US stocks ended Thursday's session with losses as investors grappled with continued evidence of labor market strength, fueling speculation that the Federal Reserve has room to keep raising interest rates.

After hiring numbers surpassed estimates in a private payrolls report and new claims for unemployment benefits unexpectedly fell last week, the S&P 500 and Nasdaq 100 remained firmly in the red. The yield on the policy-sensitive 2-Year Treasury Note increased the most in a month. The value of the Dollar increased.

Today, dovish remarks from St. Louis Fed President James Bullard, who said rates are approaching a sufficiently restrictive zone, did little to improve sentiment. Instead, investors continued to focus on job data, as the Fed's focus remains on labor market softening. All eyes will be on the government's employment figures, which are due on Friday.

The central bank has stated that tight labor conditions allow it to continue fighting rising prices. At the same time, officials are concerned that financial conditions may become too loose to effectively crimp economic growth, despite the Fed's most aggressive tightening campaign in decades.
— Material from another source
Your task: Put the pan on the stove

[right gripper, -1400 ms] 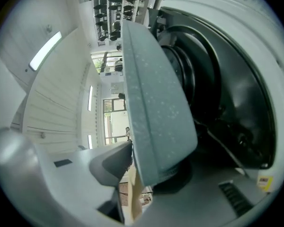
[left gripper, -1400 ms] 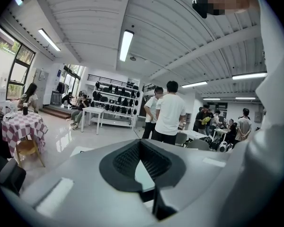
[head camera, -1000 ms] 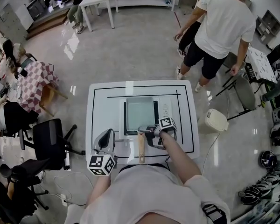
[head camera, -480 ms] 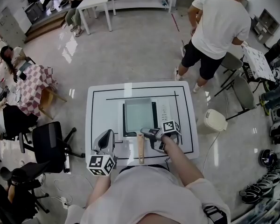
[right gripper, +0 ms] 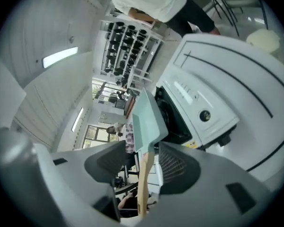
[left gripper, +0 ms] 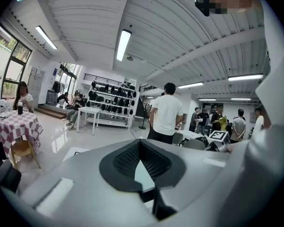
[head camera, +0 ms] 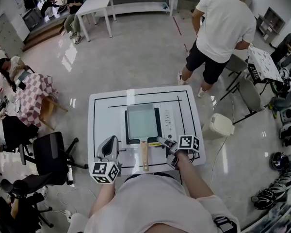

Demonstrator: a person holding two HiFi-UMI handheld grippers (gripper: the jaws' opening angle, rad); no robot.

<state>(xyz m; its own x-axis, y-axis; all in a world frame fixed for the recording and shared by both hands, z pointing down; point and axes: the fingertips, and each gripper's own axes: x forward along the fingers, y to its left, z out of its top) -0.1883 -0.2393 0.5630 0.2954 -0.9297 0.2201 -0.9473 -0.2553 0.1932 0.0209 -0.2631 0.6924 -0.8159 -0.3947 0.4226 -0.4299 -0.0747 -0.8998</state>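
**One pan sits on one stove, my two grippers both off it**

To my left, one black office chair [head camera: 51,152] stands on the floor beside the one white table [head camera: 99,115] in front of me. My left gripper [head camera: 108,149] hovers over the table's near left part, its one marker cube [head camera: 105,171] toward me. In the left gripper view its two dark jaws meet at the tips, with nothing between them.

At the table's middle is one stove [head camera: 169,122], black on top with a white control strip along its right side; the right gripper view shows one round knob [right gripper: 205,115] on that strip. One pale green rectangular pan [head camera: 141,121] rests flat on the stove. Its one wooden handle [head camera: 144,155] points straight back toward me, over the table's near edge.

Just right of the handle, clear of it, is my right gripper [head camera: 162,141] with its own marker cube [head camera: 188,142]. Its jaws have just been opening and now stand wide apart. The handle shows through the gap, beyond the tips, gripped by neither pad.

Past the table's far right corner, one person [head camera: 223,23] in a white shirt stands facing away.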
Today, Atlanta Fed President Raphael Bostic added to the gloomy mood by saying the central bank still has "much work to do" to control inflation. This week, he joined a chorus of hawkish Fed officials. Neel kashkari, president of the Minneapolis Fed, said on Wednesday that he expects rates to rise as high as 5.4%, while Esther George, president of the Kansas City Fed, said she favors a rise above 5%.

Swaps linked to individual Fed decisions have risen, implying an overnight effective rate of more than 5% in the middle of 2023. The Fed's current target range is 4.25% to 4.5%, with around 37 basis point hikes priced in for the next meeting in February.